* [Required action]
Show all lines from the material that carry the word "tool".
===== Recorded data =====
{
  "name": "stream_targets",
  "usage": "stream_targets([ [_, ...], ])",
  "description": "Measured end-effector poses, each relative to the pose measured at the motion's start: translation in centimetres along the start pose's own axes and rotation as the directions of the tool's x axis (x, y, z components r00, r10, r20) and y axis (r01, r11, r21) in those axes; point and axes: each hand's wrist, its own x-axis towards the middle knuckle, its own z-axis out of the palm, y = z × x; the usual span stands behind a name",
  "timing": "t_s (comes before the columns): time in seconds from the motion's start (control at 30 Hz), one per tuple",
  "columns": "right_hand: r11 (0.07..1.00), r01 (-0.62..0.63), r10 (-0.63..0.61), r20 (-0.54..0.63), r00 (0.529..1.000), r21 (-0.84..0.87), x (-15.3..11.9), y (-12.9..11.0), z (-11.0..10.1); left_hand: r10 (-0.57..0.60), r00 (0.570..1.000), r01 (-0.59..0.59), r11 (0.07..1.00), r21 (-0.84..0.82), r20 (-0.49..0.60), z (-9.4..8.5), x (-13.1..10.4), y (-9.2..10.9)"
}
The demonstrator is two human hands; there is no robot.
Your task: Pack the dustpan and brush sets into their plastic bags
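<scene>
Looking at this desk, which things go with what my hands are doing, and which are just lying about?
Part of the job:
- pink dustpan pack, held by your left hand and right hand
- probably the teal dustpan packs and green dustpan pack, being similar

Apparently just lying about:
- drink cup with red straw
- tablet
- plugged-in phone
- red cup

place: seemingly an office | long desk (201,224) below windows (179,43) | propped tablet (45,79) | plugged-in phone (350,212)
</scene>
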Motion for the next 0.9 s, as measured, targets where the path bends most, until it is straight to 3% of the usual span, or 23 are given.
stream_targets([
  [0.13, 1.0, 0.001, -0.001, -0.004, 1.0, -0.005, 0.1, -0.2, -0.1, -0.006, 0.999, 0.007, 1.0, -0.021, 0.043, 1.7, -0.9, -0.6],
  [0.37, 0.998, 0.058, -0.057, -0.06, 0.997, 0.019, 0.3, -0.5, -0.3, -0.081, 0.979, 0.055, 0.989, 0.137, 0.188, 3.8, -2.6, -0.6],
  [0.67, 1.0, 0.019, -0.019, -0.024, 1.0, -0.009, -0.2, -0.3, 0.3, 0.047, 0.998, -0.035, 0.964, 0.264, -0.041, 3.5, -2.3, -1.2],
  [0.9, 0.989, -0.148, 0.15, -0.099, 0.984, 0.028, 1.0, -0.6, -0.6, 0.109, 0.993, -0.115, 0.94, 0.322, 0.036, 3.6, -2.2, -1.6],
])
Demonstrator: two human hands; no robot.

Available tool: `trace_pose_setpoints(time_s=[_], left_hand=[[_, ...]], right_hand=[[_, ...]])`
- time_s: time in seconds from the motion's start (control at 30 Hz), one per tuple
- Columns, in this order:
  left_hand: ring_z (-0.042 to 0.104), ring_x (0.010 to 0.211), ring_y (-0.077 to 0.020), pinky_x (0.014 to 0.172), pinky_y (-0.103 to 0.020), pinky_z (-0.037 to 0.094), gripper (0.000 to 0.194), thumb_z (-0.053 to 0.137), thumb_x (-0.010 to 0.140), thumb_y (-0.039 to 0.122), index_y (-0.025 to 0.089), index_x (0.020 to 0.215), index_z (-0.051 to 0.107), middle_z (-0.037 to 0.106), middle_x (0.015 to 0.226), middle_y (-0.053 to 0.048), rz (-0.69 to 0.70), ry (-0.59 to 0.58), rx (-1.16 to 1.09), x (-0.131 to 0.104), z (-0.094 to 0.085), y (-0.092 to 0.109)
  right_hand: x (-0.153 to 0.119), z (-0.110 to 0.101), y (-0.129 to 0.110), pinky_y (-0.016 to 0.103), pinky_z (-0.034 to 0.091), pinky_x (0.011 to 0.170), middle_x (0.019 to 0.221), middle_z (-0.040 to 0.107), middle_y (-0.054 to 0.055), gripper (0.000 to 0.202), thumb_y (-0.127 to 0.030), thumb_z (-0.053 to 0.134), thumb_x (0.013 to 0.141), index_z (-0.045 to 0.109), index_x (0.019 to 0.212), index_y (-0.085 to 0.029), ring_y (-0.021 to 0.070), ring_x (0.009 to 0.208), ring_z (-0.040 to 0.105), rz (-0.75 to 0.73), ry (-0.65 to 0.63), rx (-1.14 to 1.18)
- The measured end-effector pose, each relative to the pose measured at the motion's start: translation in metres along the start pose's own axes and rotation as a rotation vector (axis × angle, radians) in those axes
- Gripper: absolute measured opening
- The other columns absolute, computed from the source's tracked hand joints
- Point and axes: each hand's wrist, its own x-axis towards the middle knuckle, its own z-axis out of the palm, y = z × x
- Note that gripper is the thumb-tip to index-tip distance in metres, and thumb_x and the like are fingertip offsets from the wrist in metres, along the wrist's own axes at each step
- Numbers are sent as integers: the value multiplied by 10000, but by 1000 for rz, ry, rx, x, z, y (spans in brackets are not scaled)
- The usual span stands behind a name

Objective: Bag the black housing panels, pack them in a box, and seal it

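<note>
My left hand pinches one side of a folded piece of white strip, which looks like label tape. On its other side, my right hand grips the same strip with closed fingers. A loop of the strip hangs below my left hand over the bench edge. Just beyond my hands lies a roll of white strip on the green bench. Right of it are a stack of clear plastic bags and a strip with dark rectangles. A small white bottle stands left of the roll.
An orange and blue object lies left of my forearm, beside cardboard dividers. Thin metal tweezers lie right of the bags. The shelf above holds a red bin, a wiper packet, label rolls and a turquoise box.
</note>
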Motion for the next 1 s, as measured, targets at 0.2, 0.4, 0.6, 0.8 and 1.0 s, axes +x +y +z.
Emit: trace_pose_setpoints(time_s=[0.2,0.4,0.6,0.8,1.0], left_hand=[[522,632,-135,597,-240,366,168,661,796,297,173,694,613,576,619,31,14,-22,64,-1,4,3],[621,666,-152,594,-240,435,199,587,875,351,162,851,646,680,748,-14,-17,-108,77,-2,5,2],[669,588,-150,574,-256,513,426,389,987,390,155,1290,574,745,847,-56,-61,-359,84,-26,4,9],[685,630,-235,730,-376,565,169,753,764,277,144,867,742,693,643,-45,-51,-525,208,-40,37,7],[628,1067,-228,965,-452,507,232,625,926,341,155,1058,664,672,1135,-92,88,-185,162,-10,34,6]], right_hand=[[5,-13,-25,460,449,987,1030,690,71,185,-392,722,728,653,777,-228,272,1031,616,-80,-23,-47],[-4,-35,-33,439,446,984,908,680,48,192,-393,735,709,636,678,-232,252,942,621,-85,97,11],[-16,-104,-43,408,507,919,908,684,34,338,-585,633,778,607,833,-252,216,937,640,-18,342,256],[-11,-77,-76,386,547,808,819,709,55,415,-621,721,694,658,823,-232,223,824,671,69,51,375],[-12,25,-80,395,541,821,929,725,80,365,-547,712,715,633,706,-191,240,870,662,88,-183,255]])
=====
* [Answer box]
  "description": "Measured end-effector poses, each relative to the pose measured at the motion's start: translation in centimetres along the start pose's own axes and rotation as the directions of the tool's x axis (x, y, z components r00, r10, r20) and y axis (r01, r11, r21) in those axes; point and axes: each hand's wrist, its own x-axis towards the middle knuckle, its own z-axis out of the palm, y = z × x; the usual span stands behind a name",
Available tool: `trace_pose_setpoints(time_s=[_], left_hand=[[_, ...]], right_hand=[[_, ...]])`

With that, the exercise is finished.